| EXERCISE BRIEF |
Repeat the lines of the data exactly and exclude any picture among them.

| DATASET SECTION |
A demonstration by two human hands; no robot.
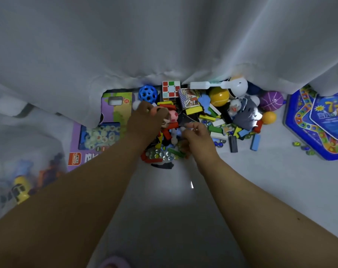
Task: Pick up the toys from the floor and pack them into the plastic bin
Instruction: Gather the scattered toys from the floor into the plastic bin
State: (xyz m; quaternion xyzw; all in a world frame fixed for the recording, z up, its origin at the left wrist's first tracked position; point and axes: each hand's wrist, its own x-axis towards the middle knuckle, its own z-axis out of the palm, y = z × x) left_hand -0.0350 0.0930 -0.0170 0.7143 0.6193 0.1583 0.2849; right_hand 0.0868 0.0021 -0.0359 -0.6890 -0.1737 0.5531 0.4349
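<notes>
Head view: left hand (145,120) grips pink figure (173,116); right hand (196,136) fingers curled among toy pile, hold unclear.

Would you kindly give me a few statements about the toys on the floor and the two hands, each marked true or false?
1. The blue holed ball lies left of the puzzle cube. True.
2. The left hand rests flat on the blue hexagonal game box. False: it grips small pink toys in the pile; that box lies far right.
3. The purple ball lies near the curtain's hem. True.
4. The right hand holds the yellow ball. False: that ball lies untouched, farther back.
5. The plastic bin holds no toys. False: a yellow toy shows through it.
</notes>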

| TASK RESPONSE |
A demonstration by two human hands; no robot.
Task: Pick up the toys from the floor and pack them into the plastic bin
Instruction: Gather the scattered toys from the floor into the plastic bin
State: (xyz m; quaternion xyzw; all in a world frame fixed for the recording, z up, its origin at the left wrist's first tracked position; point and axes: each hand's wrist, its own x-axis towards the middle knuckle, its own z-axis out of the palm, y = z × x) left_hand -0.0350 0.0930 -0.0170 0.7143 0.6193 0.1583 0.2849; right_hand 0.0868 0.0021 -0.0359 -0.6890 -0.1737 0.5531 0.4349
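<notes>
Head view: left hand (145,120) grips pink figure (173,116); right hand (196,136) fingers curled among toy pile, hold unclear.

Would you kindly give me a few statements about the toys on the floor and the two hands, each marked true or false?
1. The blue holed ball lies left of the puzzle cube. True.
2. The left hand rests flat on the blue hexagonal game box. False: it grips small pink toys in the pile; that box lies far right.
3. The purple ball lies near the curtain's hem. True.
4. The right hand holds the yellow ball. False: that ball lies untouched, farther back.
5. The plastic bin holds no toys. False: a yellow toy shows through it.
</notes>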

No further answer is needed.